The views and opinions expressed herein by the author are his own, and cannot be attributed to the Office of the Inspector General for the District of Columbia Government.

Herbal Supplement Industry Under Fire – Part II

On Monday, March 30, GNC reached an agreement with the New York Attorney General requiring testing standards for their “Herbal Plus” supplements that exceed current Food and Drug Administration (FDA) requirements. This agreement comes almost two months after the NY Attorney General sent letters to GNC, Walmart, Walgreens, and Target for allegedly selling store brand herbal supplements with ingredients that could not be verified or ingredients that were not listed on the labels.

GNC has been fighting lawsuits that have resulted from the New York Attorney General’s announcement because the company believes the lawsuits to be “without merit.” Despite this, GNC reached the agreement with the New York Attorney General to give its consumers “even greater confidence” in its products.

Under the agreement, GNC will perform DNA barcode testing on all “active” plant ingredients listed on labels, and will test for contamination with allergens before and after production. GNC will also make these tests standard procedure before placing their products on any of their stores nationwide. Furthermore, the company will introduce new policies over the next 18 months and submit semi-annual safety reports to the New York Attorney General’s office. The agreement confirms that GNC’s products are in full compliance the FDA’s Current Good Manufacturing Practices. Finally, the agreement recognizes GNC’s full cooperation with the attorney general. As a result of its updated testing, GNC has restored its “Herbal Plus” products to its shelves.

This move is a major shift in the lightly-regulated market for herbal supplements. The herbal supplement industry is estimated to be worth $60 billion worldwide. However, herbal supplements are not subject to the same level of scrutiny as drugs are by the FDA.

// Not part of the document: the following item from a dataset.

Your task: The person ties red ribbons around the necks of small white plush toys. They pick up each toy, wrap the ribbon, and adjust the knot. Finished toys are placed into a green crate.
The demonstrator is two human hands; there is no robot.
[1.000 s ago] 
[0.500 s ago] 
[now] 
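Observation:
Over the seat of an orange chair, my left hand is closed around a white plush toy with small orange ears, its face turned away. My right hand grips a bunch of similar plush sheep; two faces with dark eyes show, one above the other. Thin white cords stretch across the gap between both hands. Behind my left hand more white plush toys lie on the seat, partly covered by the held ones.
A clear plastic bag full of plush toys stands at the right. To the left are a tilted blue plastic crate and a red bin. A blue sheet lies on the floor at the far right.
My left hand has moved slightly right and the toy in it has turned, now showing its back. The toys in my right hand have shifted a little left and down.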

The New York Attorney General’s actions have not only caused GNC to pay attention, but have caused other Attorney Generals to take note as well. In fact, on April 2, a group of 14 state Attorneys General asked the U.S. Congress to investigate the herbal supplements industry. The Attorneys General sent their letter to Kansas Senator Jerry Moran and Pennsylvania Representative Joe Pitts, chairmen of subcommittees on product safety and health. The Attorneys General asked the subcommittees to work with the FDA to determine whether the agency should develop enhanced quality assurance programs and other safety requirements. The attorneys general stated “we believe the safety and efficacy of these supplements is a matter of deep public concern across the country,” and they urged “swift action.”

While industry officials and others say the industry is already sufficiently regulated on a federal level, it is time to re-think federal regulation of herbal supplements. Consumers have a right to know what they are purchasing and putting in their bodies. Most importantly, consumers deserve to know that the claims on these products are validated and that these products are safe.